肌に悩む女性の画像 肌老化の原因の多くが紫外線による影響だといわれています。そして紫外線の影響による老化を「光老化」と呼んだりします。

その紫外線はシミ、そばかす、シワ、たるみ、などを引き起こす要因になりますが、肌細胞の遺伝子(DNA)そのものにダメージを与えることでも知られています。

紫外線による肌の老化「光老化」

紫外線はミトコンドリア遺伝子を傷つける

紫外線を嫌がる画像 紫外線は肌細胞で代謝を担うミトコンドリア遺伝子を損傷させる働きがあります。紫外線によってミトコンドリアDNAが傷つくとエネルギー代謝機能が乱れて、ターンオーバーの乱れや肌の乾燥を引き起こすことがあります。遺伝子がダメージを受けると正常な細胞分裂が行われなくなり、つまりそれは肌老化を進行させていることを意味します。

UV-A(紫外線A波)は活性酸素を生み出し線維芽細胞にダメージを与える

線維芽細胞は真皮層においてコラーゲンやエラスチン、ヒアルロン酸などのハリや弾力を担う成分を生み出している細胞です。紫外線A波(UV-A)は真皮層にまで届いて活性酸素を発生させ線維芽細胞のエネルギー器官であるミトコンドリア遺伝子を損傷させます。紫外線ダメージによって線維芽細胞の働きが衰えると、コラーゲンやエラスチン、ヒアルロン酸などが作られなくなって皮膚が重力方向にたるんでしまうようになります。

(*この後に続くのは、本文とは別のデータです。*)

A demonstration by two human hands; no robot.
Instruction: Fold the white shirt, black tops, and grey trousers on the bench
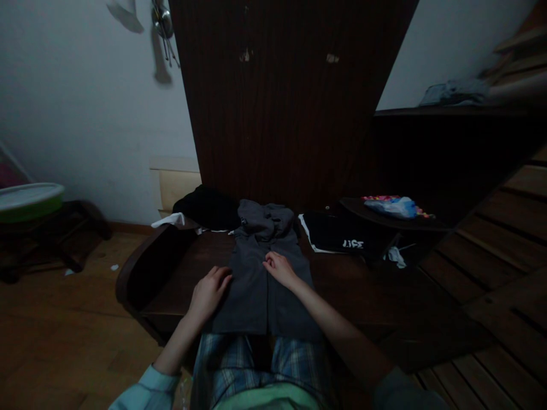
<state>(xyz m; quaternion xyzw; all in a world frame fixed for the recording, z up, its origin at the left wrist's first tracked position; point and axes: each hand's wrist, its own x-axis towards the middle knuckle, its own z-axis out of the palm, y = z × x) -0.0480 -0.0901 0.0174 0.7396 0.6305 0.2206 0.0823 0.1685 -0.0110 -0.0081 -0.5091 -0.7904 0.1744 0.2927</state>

UV-A(紫外線A波)はコラーゲンやエラスチンを変性させる

地上に降り注ぐ紫外線にはUV-A(紫外線A波)とUV-B(紫外線B波)の2種類がありますが、このうちUV-Aは波長が長いため、表皮層だけではなく真皮層のような皮膚の深い部分にまで到達してダメージを与えます。そして、真皮層にあるコラーゲンやエラスチンなどにダメージを与えてそれらを変性させ、皮膚の弾力性、伸縮性を奪ってしまいます。コラーゲンなどが紫外線の影響によって劣化したゴムのように変化し、シワやたるみを引き起こしてしまうのです。

紫外線は基底層・基底膜にダメージを与える

表皮には、表面から角質層、顆粒層、有棘層、基底層の4層から構成されていますが、表皮細胞やメラニン色素は表皮の土台である基底層で作られます。紫外線はこの基底層に対してダメージを与えて正常な肌作りを乱し、ターンオーバーを乱す原因となります。

また、表皮の土台となる基底層がダメージを受けると、基底膜が崩れてメラニン色素が真皮層に入り込んでしまうことがあります。こうなると改善しにくい頑固なシミとなって残ってしまうようになります。

紫外線は角質層のケラチンを変性させ透明感を奪う

紫外線は角質層のケラチンというたんぱく質を変性させます。ケラチンは通常は真っすぐな構造をしており、充分な水分や適度な皮脂があれば、光をきれいに反射して肌を美しく見せますが、紫外線によってケラチンの構造が乱れると、水分を保持する能力が低下して、肌の透明感が失われ、くすんで見えてしまうようになります。ケラチンがダメージを受ける原因は紫外線のほかに皮膚の炎症や皮脂の酸化(過酸化脂質)などの影響もあります。

角質層は0.02mmほどの厚みしかありませんが、肌の健康と美しさにとって重要な役割をはたしています。